PROVIDED MATERIAL:
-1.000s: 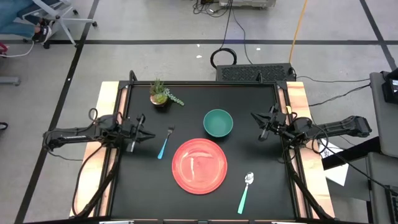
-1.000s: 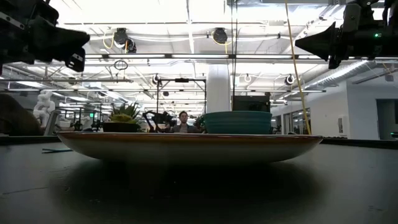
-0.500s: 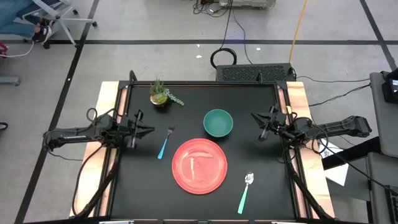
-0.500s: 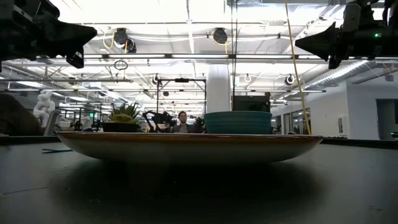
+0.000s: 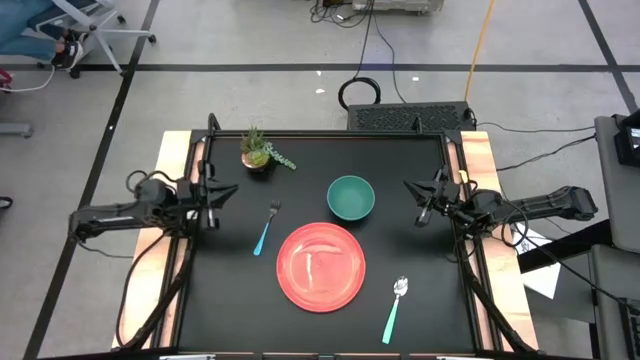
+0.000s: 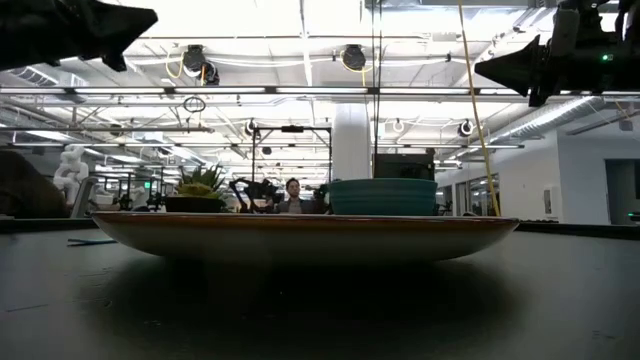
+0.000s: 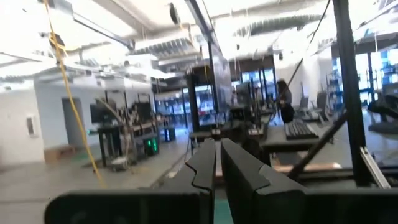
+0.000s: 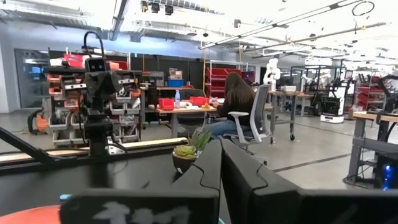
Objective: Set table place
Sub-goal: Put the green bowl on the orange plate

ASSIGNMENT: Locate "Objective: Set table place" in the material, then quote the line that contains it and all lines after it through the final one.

RESULT:
Objective: Set table place
Sub-goal: Put the green bowl on the orange plate

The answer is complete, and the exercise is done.